**Task prompt**
Print out every record below, exactly as written.

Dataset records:
- Opening Delimiter -
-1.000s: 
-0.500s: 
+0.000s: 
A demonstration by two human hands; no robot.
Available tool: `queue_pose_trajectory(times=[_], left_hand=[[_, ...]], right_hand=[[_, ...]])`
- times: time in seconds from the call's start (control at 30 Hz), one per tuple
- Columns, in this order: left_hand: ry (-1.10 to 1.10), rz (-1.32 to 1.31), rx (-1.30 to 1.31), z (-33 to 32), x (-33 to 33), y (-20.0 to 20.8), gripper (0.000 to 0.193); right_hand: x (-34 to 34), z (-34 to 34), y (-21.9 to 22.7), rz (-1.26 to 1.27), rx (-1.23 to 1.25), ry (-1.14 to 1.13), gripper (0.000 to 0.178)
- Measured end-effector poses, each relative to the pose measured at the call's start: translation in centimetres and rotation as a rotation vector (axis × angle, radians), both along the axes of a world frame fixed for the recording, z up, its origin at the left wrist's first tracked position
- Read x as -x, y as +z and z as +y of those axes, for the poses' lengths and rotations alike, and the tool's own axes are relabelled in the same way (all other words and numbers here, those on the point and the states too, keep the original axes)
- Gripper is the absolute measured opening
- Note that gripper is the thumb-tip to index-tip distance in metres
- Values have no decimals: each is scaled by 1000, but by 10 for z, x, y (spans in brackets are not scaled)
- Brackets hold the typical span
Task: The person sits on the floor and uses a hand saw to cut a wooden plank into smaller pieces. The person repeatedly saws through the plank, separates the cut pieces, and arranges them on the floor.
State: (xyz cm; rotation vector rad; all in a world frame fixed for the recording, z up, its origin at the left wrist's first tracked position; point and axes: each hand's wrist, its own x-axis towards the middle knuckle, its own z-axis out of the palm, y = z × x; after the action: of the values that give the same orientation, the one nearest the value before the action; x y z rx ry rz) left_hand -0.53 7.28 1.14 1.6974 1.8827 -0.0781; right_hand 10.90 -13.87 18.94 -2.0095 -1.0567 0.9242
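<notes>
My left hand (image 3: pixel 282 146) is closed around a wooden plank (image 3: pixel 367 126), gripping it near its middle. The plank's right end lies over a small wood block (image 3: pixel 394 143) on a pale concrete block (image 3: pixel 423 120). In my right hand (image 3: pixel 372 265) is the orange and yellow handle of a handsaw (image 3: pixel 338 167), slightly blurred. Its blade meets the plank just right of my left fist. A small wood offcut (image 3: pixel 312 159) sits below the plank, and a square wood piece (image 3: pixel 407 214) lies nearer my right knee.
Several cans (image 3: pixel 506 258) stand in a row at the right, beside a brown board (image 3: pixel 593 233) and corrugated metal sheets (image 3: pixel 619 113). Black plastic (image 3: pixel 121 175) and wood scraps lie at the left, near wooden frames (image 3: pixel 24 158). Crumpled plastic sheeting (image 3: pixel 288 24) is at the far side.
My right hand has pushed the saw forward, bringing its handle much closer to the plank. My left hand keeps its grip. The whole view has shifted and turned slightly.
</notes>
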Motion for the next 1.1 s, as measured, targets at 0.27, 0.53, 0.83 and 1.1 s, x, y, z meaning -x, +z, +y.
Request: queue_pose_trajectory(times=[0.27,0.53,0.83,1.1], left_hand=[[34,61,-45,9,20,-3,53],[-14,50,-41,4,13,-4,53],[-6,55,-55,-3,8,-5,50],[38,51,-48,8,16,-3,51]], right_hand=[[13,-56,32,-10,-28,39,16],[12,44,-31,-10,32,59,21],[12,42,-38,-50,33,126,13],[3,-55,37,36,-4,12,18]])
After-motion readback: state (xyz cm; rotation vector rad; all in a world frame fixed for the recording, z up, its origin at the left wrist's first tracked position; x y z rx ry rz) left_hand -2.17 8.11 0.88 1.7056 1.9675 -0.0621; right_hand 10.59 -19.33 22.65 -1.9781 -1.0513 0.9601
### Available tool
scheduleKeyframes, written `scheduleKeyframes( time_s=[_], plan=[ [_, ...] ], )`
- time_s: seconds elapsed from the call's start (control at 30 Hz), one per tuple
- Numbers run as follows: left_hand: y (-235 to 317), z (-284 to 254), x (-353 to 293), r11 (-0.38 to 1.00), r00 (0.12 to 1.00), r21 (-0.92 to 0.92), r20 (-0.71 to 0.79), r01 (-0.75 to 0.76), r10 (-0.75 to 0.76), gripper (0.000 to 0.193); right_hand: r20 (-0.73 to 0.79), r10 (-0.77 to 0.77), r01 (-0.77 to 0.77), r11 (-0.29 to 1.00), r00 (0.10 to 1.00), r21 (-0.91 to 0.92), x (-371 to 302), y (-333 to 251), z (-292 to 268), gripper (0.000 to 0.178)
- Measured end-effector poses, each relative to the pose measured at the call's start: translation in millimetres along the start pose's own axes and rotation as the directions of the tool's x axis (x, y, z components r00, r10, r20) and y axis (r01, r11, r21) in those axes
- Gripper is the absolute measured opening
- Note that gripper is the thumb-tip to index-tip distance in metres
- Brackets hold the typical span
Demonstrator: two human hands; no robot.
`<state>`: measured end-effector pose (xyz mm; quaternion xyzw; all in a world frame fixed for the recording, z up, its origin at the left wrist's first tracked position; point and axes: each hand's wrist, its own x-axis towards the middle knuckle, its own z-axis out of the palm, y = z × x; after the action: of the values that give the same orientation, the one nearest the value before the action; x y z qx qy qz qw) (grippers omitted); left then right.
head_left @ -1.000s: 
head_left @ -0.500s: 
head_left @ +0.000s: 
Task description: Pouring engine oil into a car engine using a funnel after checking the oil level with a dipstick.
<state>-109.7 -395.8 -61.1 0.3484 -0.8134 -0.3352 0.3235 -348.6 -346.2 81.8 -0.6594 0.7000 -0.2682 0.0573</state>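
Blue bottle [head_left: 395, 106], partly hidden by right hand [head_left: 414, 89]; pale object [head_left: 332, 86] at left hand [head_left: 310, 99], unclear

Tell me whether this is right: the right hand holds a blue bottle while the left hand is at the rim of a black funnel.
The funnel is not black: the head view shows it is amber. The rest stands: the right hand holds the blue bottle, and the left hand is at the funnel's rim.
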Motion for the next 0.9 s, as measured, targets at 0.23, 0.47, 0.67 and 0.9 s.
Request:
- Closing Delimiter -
**Exercise answer**
-1.000s: 
-0.500s: 
+0.000s: 
A demonstration by two human hands; no robot.
Available tool: `queue_pose_trajectory(times=[_], left_hand=[[_, ...]], right_hand=[[_, ...]])`
- times: time in seconds from the call's start (control at 30 Hz), one per tuple
- Columns, in this order: left_hand: ry (-1.10 to 1.10), rz (-1.32 to 1.31), rx (-1.30 to 1.31), z (-33 to 32), x (-33 to 33), y (-20.0 to 20.8), gripper (0.000 to 0.193); right_hand: x (-34 to 34), z (-34 to 34), y (-21.9 to 22.7), rz (-1.26 to 1.27), rx (-1.23 to 1.25), ry (-1.14 to 1.13), gripper (0.000 to 0.178)
- Measured end-effector poses, each relative to the pose measured at the call's start: translation in centimetres and rotation as a rotation vector (axis × angle, radians), both along the axes of a world frame fixed for the recording, z up, its origin at the left wrist's first tracked position
- Read x as -x, y as +z and z as +y of those axes, for the poses' lengths and rotations alike, and the tool's own axes are relabelled in the same way (all other words and numbers here, those on the point and the states too, keep the original axes)
- Gripper is the absolute measured opening
- Note that gripper is the thumb-tip to index-tip distance in metres
- Values have no decimals: each is scaled by 1000, but by 10 for z, x, y (spans in brackets are not scaled)
- Brackets hold the typical span
Task: The person sits on the floor and uses a hand saw to cut a wooden plank into smaller pieces. The person repeatedly saws through the plank, separates the cut pieces, and arranges them on the floor.
State: (xyz cm; rotation vector rad; all in a world frame fixed for the recording, z up, its origin at the left wrist's first tracked position; point and axes: each hand's wrist, its own x-axis towards the middle knuckle, its own z-axis out of the palm, y = z × x; after the action: of the values that give the same orientation, the one nearest the value before the action; x y z rx ry rz) left_hand -0.53 7.28 1.14 1.6974 1.8827 -0.0781; right_hand 10.90 -13.87 18.94 -2.0095 -1.0567 0.9242
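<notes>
My left hand (image 3: pixel 282 146) is closed around a wooden plank (image 3: pixel 367 126), gripping it near its middle. The plank's right end lies over a small wood block (image 3: pixel 394 143) on a pale concrete block (image 3: pixel 423 120). In my right hand (image 3: pixel 372 265) is the orange and yellow handle of a handsaw (image 3: pixel 338 167), slightly blurred. Its blade meets the plank just right of my left fist. A small wood offcut (image 3: pixel 312 159) sits below the plank, and a square wood piece (image 3: pixel 407 214) lies nearer my right knee.
Several cans (image 3: pixel 506 258) stand in a row at the right, beside a brown board (image 3: pixel 593 233) and corrugated metal sheets (image 3: pixel 619 113). Black plastic (image 3: pixel 121 175) and wood scraps lie at the left, near wooden frames (image 3: pixel 24 158). Crumpled plastic sheeting (image 3: pixel 288 24) is at the far side.
My right hand has pushed the saw forward, bringing its handle much closer to the plank. My left hand keeps its grip. The whole view has shifted and turned slightly.
</notes>
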Motion for the next 1.1 s, as measured, targets at 0.27, 0.53, 0.83 and 1.1 s, x, y, z meaning -x, +z, +y.
Request: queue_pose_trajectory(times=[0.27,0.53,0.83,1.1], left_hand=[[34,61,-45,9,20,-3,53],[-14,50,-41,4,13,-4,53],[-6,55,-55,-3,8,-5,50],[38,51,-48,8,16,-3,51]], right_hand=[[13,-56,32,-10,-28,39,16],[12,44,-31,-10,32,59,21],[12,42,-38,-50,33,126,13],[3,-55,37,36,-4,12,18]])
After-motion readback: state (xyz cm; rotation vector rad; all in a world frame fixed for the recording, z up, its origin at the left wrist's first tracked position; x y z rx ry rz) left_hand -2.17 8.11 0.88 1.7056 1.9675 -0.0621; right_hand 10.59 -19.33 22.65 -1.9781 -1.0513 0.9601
### Available tool
scheduleKeyframes, written `scheduleKeyframes( time_s=[_], plan=[ [_, ...] ], )`
- time_s: seconds elapsed from the call's start (control at 30 Hz), one per tuple
- Numbers run as follows: left_hand: y (-235 to 317), z (-284 to 254), x (-353 to 293), r11 (-0.38 to 1.00), r00 (0.12 to 1.00), r21 (-0.92 to 0.92), r20 (-0.71 to 0.79), r01 (-0.75 to 0.76), r10 (-0.75 to 0.76), gripper (0.000 to 0.193); right_hand: r20 (-0.73 to 0.79), r10 (-0.77 to 0.77), r01 (-0.77 to 0.77), r11 (-0.29 to 1.00), r00 (0.10 to 1.00), r21 (-0.91 to 0.92), x (-371 to 302), y (-333 to 251), z (-292 to 268), gripper (0.000 to 0.178)
- Measured end-effector poses, each relative to the pose measured at the call's start: translation in millimetres along the start pose's own axes and rotation as the directions of the tool's x axis (x, y, z components r00, r10, r20) and y axis (r01, r11, r21) in those axes
- Gripper is the absolute measured opening
- Note that gripper is the thumb-tip to index-tip distance in metres
- Brackets hold the typical span
Demonstrator: two human hands; no robot.
`<state>`: measured end-effector pose (xyz mm; quaternion xyzw; all in a world frame fixed for the recording, z up, its origin at the left wrist's first tracked position; point and axes: each hand's wrist, its own x-axis towards the middle knuckle, its own z-axis out of the palm, y = z × x; after the action: of the values that give the same orientation, the one nearest the value before the action; x y z qx qy qz qw) (grippers omitted); left then right.
head_left @ -1.000s: 
head_left @ -0.500s: 
head_left @ +0.000s: 
Task description: Pouring engine oil into a car engine using a funnel after checking the oil level with a dipstick.
<state>-109.7 -395.8 -61.1 0.3484 -0.8134 -0.3352 0.3235 -348.6 -346.2 81.8 -0.6594 0.7000 -0.2682 0.0573</state>
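Blue bottle [head_left: 395, 106], partly hidden by right hand [head_left: 414, 89]; pale object [head_left: 332, 86] at left hand [head_left: 310, 99], unclear

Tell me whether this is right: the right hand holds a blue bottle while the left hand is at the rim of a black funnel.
The funnel is not black: the head view shows it is amber. The rest stands: the right hand holds the blue bottle, and the left hand is at the funnel's rim.
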Motion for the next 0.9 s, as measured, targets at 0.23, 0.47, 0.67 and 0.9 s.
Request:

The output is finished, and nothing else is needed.